- _Work required_: Quote exactly and only this range of lines in the data below: the line that holds "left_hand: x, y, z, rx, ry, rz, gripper" to the line that holds "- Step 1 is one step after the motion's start", both included.

════

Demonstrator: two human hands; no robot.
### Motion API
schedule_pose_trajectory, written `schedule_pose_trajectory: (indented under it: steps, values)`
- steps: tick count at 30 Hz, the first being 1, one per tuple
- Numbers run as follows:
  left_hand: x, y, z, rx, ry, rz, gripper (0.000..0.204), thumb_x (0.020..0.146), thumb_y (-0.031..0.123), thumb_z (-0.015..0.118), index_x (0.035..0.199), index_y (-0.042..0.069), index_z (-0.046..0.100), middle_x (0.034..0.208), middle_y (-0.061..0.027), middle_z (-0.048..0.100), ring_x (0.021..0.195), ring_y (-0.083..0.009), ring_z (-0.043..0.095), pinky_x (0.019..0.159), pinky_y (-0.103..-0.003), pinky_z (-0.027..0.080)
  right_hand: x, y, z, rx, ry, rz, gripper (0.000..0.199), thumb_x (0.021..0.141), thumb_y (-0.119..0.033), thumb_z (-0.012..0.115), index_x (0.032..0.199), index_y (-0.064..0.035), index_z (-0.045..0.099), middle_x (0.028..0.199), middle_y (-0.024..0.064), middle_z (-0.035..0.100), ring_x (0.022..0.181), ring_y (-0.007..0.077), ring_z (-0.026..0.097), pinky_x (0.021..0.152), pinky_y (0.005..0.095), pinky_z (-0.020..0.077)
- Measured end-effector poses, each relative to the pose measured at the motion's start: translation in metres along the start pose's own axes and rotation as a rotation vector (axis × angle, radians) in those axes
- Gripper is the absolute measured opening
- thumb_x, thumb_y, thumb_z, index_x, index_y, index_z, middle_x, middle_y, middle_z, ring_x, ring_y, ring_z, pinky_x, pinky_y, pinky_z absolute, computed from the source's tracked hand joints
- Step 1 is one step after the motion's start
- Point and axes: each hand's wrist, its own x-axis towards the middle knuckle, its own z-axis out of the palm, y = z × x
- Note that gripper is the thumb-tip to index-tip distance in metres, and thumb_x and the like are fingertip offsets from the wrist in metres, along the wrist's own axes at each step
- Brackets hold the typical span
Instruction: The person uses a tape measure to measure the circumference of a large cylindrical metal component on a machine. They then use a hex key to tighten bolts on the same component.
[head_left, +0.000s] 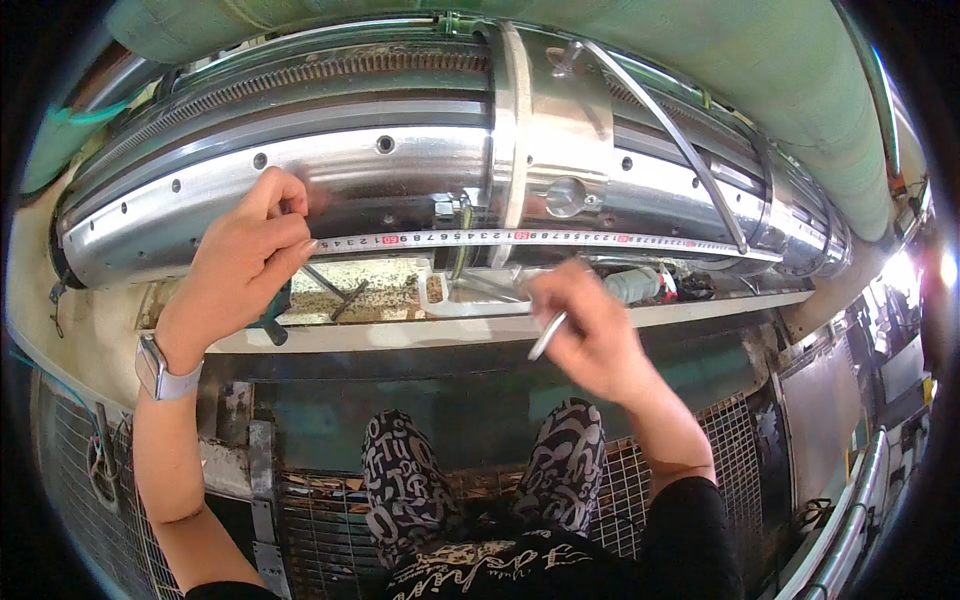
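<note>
Tape (455,238), white and marked, is stretching along the shiny metal cylinder (330,160), showing from just beside the thumb of the left hand (245,250) and running on above and past the right hand (592,330). Left hand is curling its fingers; whether they're pinching the tape, I cannot tell. Right hand, blurred, is clamping its fingers around a pale rod (547,337), one end poking out at its lower left. Up and right of it, a long silver bar (690,155) is slanting down toward the tape.
</note>
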Motion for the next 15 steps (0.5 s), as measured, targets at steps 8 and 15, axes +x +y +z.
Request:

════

- _The answer_:
  left_hand: x, y, z, rx, ry, rz, gripper (0.000..0.204), thumb_x (0.020..0.146), thumb_y (-0.031..0.123), thumb_z (-0.015..0.118), index_x (0.035..0.199), index_y (-0.042..0.069), index_z (-0.046..0.100), middle_x (0.034..0.208), middle_y (-0.061..0.027), middle_z (-0.048..0.100), ring_x (0.021..0.195), ring_y (-0.083..0.009), ring_z (-0.043..0.095), pinky_x (0.019..0.159), pinky_y (-0.103..-0.003), pinky_z (-0.027..0.080)
  right_hand: x, y, z, rx, ry, rz, gripper (0.000..0.199), thumb_x (0.021..0.141), thumb_y (-0.119..0.033), thumb_z (-0.012..0.115), index_x (0.032..0.199), index_y (-0.064..0.035), index_z (-0.045..0.099), middle_x (0.028..0.199), middle_y (-0.024..0.064), middle_z (-0.035..0.100), ring_x (0.022..0.181), ring_y (-0.007..0.077), ring_z (-0.026..0.097), pinky_x (0.021..0.152), pinky_y (0.005..0.095), pinky_z (-0.020..0.077)
- Measured end-effector poses, each relative to the pose measured at the motion's start: translation in metres along the start pose's own axes and rotation as a rotation vector (axis × angle, radians) in those axes
- Gripper is the absolute measured opening
- thumb_x, thumb_y, thumb_z, index_x, index_y, index_z, middle_x, middle_y, middle_z, ring_x, ring_y, ring_z, pinky_x, pinky_y, pinky_z absolute, computed from the source's tracked hand joints
- Step 1 is one step after the motion's start

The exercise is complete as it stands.